# Daily option historical price database?



## activesun1982 (27 March 2010)

Dear friends,

I'm currently doing a postgraduate research on pricing CDS using option implied volatility but I cannot locate any free data for the weekly or daily option prices for the ASX listed companies such as BHP, RIO from 2004 to 2009. Anyone can provide this data?

Thanks
Andrew Liew


----------



## mazzatelli (27 March 2010)

Hi Andrew, 

I don't work with ASX options, but maybe some of the others here can confirm whether Hoadley's option add-in can extract this sort of information?
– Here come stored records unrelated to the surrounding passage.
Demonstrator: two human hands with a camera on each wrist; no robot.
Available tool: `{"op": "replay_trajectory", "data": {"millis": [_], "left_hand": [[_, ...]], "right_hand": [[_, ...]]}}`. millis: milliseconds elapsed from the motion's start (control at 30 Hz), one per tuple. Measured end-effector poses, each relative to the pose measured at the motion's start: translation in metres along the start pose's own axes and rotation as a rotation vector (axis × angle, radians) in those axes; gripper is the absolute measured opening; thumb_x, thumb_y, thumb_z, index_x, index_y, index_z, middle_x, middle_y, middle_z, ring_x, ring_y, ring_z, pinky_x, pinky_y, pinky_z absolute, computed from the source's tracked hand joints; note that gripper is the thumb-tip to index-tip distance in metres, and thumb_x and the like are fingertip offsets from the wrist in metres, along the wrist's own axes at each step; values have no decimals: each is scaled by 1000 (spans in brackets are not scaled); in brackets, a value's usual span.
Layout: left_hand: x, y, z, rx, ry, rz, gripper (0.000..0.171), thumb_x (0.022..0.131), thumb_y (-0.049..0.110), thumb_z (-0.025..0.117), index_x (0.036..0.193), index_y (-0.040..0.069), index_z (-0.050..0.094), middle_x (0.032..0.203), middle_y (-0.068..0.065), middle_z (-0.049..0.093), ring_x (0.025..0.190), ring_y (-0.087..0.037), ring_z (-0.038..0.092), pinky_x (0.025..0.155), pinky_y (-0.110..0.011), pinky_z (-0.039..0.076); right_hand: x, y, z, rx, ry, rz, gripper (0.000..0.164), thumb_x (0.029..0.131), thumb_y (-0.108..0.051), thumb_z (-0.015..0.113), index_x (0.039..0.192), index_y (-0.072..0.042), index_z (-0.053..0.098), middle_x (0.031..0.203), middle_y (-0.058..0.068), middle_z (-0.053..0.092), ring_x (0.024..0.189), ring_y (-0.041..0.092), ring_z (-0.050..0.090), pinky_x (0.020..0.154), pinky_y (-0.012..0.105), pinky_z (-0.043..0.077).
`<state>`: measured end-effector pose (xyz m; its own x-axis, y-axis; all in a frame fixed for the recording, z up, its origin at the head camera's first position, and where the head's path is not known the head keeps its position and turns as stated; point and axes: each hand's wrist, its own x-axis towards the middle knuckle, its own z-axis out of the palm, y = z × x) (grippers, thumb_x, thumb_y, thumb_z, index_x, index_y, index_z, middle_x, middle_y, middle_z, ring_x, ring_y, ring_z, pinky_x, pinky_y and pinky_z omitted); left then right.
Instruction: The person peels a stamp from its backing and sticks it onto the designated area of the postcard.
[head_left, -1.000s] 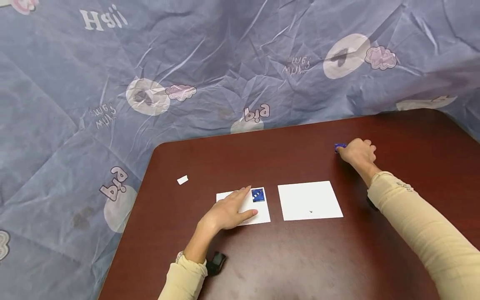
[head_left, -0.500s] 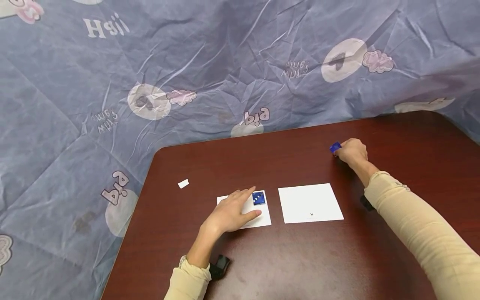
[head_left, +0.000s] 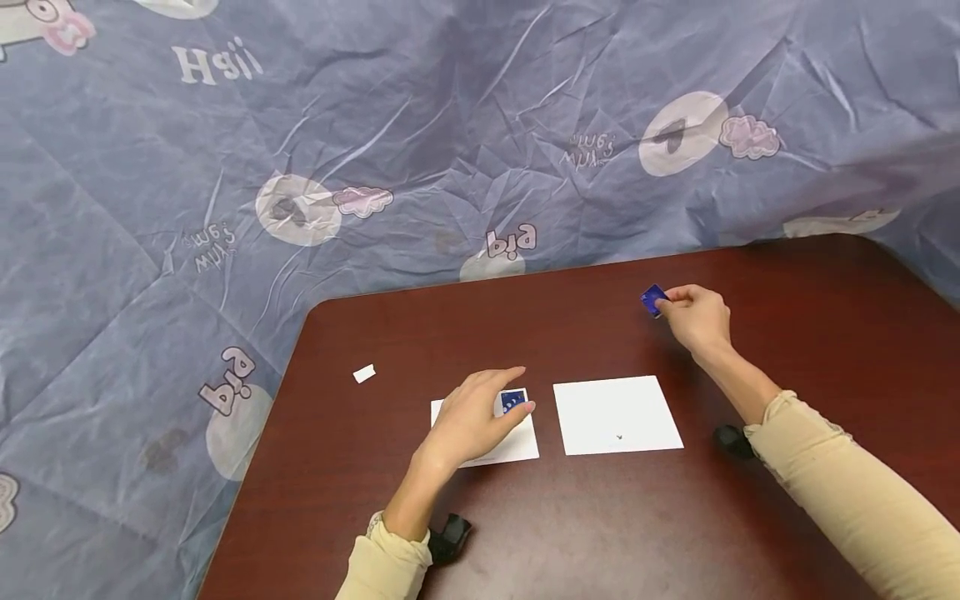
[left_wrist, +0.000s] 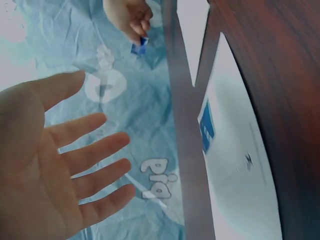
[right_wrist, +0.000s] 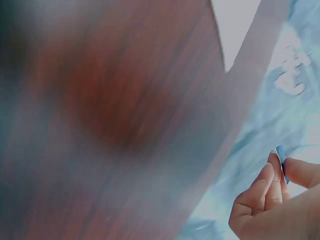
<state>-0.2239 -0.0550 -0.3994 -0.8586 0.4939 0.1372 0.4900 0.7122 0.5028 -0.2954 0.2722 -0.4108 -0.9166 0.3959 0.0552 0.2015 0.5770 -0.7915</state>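
Observation:
My right hand pinches a small blue stamp between thumb and fingers, raised over the far right of the table. The right wrist view shows that stamp almost edge-on. My left hand hovers over the left white card, thumb and fingers spread and holding nothing. A blue stamp with pale moon shapes lies at this card's upper right corner, partly hidden by the thumb. To the right lies a second white card, bare but for a tiny dark mark near its lower edge.
A small white slip lies at the left of the dark red-brown table. Behind the table's far edge hangs a wrinkled blue printed cloth. Black wrist cameras sit under both wrists.
The right hand has picked the blue stamp up off the table and brought it slightly left. The left hand has lifted from the left card, its thumb and fingers tilting up.

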Motion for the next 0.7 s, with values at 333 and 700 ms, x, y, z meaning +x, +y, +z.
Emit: {"op": "replay_trajectory", "data": {"millis": [333,700], "left_hand": [[8,20,-1,-122,169,18,30,94,31,60,122,21,65,108,4,69,101,-14,63,78,-42,48],[5,40,-4,-360,464,197,12,92,17,64,97,12,74,85,8,71,73,-2,65,62,-22,51]], "right_hand": [[-48,-24,-9,66,6,-185,34,95,-28,59,113,2,61,95,21,67,73,12,58,55,22,42],[-106,-53,-15,185,96,-362,24,91,-22,67,105,-2,65,78,6,66,63,7,52,52,18,38]]}}
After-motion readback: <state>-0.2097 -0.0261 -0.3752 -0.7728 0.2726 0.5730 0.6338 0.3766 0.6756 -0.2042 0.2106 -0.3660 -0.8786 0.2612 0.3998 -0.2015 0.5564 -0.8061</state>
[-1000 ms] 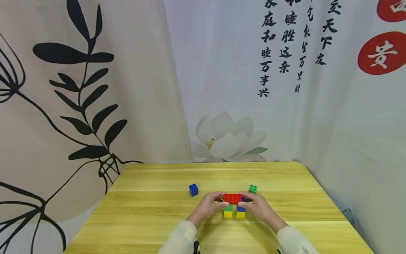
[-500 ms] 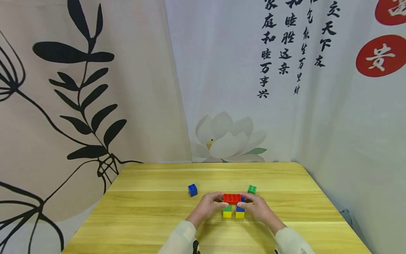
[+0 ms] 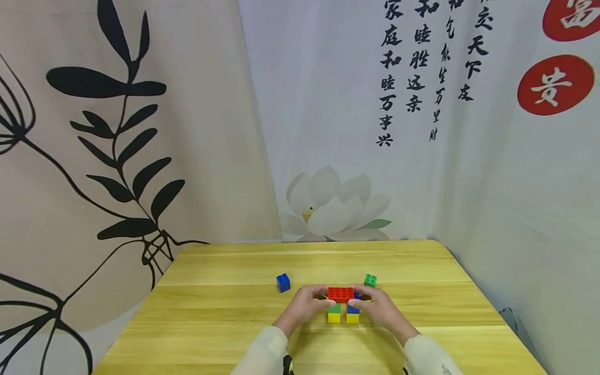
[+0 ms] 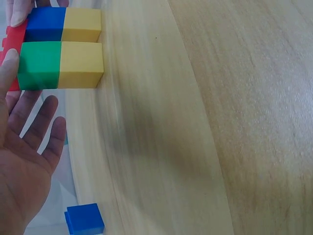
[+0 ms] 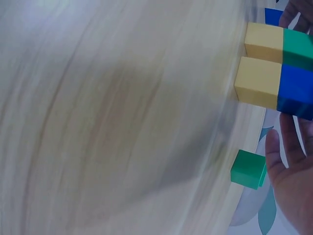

I'm sure this data is downloaded via the macro for may of its calcs...otherwise you may have to pay for it:
www.premiumdata.net

G'luck with your paper


----------



## Fox (27 March 2010)

activesun1982 said:


> but I cannot locate any free data for the weekly or daily option prices for the ASX listed companies such as BHP, RIO from 2004 to 2009.



Commsec does. You need to sign up with them and it is free. Log in and select News & Research/Charting/End of day Price data. Enter the option series symbol eg. CBATK9 and you should get a text file downloaded to your PC with historical data.

Also try 
http://www.tradingroom.com.au/apps/qt/quote.ac?section=pricehist&sy=tpl&code=CBAUC8#tabs


----------



## Richard Dale (28 March 2010)

Given the number of exchange traded options on the ASX (about 30,000 trading these days) from 2004 through to 2009, you're talking say 252 days plus say 80 bytes per record with all of the relevant information (strike price, expiry date etc.), you're look at over 3GB of data.

This is the reason that such data is not "free".

We don't supply historical delisted options data for this reason.  Indeed, we only receive about 1 query a year for such data that it doesn't justify itself as a commercial product.

You shoud contact SIRCA as they would be able to help you here.  Hopefully your university subscribes to them.

Watch out for illiquid ASX options too... The final price for the day may be nowhere near its true value.

Also beware too of symbol reuse by the ASX.  They regularly re-use ETO symbol with completely different strike prices/expiry dates.

Feel free to ask me any more questions - data is what I do.


----------